WORK TO COMPLETE
For the listing that follows, report how many lines contain the word "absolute", giving the number and no other text.

RECORDED DATA
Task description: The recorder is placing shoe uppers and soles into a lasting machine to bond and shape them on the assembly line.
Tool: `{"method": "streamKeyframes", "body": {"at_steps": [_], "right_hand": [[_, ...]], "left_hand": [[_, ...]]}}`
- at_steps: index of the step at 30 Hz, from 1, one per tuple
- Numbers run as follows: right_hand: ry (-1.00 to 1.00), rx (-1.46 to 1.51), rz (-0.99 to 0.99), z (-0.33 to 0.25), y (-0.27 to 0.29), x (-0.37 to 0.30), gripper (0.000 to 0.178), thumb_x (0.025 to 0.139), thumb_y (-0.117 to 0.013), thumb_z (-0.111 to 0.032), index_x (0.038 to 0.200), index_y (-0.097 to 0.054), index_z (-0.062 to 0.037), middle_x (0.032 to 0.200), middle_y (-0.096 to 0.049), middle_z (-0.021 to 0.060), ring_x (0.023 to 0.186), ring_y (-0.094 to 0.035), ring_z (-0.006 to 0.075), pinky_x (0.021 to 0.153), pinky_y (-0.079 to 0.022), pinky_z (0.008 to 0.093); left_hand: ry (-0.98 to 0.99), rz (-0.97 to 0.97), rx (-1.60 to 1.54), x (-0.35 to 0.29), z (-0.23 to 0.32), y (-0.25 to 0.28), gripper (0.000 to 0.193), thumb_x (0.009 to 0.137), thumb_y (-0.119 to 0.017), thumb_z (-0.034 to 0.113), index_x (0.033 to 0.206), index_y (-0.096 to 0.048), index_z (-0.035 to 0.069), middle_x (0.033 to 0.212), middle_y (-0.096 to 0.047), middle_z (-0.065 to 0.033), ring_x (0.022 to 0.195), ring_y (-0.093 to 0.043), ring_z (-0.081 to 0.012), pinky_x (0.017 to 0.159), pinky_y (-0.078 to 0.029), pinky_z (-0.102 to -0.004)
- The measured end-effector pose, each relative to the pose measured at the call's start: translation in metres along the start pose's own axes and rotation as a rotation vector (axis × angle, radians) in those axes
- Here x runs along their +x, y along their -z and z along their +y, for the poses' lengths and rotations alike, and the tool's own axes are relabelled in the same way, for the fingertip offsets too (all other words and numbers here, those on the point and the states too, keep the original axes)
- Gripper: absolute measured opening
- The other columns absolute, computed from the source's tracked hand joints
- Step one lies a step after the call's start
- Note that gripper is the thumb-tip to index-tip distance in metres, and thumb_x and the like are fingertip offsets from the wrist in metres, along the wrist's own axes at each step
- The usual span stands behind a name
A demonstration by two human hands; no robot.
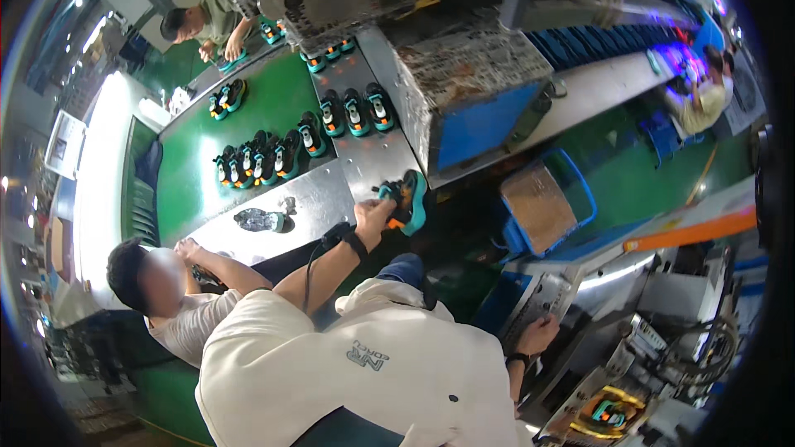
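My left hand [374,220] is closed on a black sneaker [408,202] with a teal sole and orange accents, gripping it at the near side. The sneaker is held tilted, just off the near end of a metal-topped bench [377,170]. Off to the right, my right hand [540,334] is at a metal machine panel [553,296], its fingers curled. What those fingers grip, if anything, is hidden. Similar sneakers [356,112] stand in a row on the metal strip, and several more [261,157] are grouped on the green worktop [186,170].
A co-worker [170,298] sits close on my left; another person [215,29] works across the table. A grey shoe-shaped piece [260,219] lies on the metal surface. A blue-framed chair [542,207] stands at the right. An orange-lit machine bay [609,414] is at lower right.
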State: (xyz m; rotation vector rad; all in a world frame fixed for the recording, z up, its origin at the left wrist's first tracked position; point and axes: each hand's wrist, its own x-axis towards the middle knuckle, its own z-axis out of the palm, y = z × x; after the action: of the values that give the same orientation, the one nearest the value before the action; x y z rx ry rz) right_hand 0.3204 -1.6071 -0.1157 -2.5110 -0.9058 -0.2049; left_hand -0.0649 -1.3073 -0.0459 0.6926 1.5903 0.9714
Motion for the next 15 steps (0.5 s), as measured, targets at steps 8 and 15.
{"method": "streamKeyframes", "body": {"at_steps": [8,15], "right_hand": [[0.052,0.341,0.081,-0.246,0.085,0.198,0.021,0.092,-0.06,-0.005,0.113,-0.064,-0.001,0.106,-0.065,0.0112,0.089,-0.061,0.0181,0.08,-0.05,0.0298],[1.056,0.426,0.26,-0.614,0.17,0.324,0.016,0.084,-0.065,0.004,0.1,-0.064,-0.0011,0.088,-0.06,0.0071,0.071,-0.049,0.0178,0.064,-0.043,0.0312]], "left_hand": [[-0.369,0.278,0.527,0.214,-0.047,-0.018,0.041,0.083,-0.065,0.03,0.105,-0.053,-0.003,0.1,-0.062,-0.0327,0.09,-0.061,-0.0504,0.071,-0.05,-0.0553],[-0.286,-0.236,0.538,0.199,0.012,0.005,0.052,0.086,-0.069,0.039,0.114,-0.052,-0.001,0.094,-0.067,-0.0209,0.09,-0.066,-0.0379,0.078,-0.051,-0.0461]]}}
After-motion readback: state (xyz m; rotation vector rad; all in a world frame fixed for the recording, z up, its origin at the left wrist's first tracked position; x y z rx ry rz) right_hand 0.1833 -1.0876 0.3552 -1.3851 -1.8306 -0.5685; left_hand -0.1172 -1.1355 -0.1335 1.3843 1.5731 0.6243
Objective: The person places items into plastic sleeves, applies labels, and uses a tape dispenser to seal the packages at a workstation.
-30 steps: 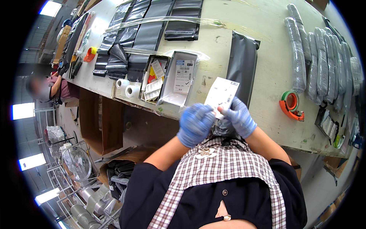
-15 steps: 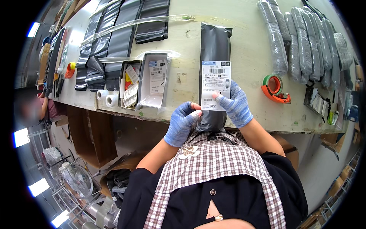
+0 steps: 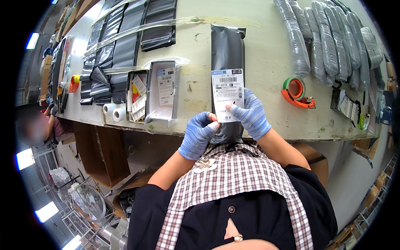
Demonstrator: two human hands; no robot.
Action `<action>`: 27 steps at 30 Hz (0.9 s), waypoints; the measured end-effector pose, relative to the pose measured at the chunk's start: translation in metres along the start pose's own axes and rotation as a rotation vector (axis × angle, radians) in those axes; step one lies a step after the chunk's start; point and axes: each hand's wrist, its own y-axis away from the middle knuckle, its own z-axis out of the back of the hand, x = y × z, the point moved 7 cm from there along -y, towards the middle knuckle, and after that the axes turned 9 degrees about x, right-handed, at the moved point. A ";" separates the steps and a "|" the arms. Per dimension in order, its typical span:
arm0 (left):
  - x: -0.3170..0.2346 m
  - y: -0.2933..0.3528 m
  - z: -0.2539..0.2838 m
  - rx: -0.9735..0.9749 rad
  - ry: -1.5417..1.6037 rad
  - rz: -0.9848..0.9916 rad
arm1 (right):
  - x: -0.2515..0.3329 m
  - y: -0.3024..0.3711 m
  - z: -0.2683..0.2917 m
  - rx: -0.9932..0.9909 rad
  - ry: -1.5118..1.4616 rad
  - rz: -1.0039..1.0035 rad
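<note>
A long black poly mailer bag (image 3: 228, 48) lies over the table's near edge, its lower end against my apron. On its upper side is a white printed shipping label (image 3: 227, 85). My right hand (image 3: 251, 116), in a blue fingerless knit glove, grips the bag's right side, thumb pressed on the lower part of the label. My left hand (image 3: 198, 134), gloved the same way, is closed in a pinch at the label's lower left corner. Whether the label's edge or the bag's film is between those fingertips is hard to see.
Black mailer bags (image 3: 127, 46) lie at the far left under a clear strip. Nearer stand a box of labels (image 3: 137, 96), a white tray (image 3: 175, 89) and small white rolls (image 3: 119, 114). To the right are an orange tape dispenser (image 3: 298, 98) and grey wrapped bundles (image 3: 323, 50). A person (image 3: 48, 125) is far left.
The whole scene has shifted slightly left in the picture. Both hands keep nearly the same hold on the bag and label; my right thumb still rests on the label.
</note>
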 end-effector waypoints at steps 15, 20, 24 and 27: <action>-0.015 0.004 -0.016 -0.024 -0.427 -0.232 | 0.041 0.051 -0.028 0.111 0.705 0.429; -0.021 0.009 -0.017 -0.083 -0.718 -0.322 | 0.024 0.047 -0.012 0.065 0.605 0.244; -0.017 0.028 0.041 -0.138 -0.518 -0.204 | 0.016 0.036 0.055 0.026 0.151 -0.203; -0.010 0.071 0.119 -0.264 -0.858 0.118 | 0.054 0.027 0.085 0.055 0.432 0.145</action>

PROBLEM SOLUTION
2